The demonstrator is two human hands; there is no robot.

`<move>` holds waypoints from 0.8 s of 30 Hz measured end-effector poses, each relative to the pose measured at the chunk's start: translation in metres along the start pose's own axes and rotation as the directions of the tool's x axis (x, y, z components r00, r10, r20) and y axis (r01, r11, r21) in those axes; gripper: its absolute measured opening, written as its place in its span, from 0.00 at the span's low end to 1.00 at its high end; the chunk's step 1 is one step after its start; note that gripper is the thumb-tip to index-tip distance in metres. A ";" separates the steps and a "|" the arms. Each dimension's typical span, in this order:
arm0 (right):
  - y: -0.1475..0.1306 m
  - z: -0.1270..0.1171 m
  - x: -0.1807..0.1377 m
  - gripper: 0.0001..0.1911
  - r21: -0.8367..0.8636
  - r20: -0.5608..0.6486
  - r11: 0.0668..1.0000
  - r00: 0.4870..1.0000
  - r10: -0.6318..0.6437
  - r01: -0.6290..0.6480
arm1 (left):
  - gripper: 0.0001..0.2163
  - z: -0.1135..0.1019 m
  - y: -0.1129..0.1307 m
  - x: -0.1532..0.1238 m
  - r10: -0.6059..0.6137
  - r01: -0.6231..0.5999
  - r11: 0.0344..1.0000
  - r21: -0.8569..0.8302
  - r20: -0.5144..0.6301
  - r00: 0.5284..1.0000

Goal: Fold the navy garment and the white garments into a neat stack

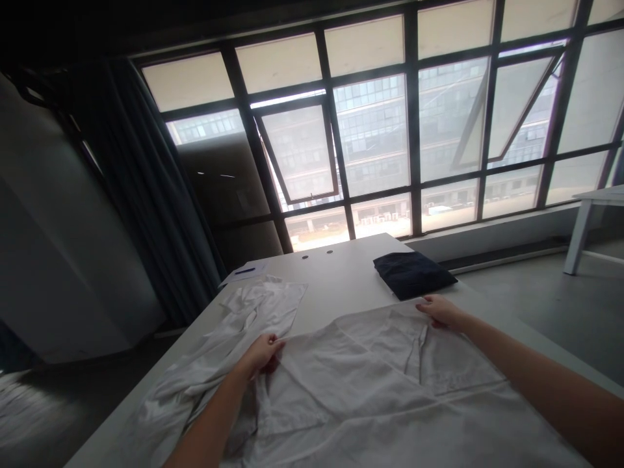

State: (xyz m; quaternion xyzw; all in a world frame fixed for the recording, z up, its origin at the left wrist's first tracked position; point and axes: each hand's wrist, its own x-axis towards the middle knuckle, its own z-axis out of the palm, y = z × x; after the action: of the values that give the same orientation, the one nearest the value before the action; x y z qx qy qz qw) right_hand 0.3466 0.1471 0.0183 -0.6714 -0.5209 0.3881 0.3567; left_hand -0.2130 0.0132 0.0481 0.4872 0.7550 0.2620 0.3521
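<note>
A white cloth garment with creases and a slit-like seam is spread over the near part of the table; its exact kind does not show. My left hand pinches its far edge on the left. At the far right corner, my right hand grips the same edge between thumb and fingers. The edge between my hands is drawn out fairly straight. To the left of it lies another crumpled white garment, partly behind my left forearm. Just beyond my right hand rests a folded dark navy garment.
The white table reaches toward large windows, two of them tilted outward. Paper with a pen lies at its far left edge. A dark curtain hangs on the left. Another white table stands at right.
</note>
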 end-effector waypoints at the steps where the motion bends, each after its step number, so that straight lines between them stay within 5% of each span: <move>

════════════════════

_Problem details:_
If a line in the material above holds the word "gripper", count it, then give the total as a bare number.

_Solution for this problem:_
3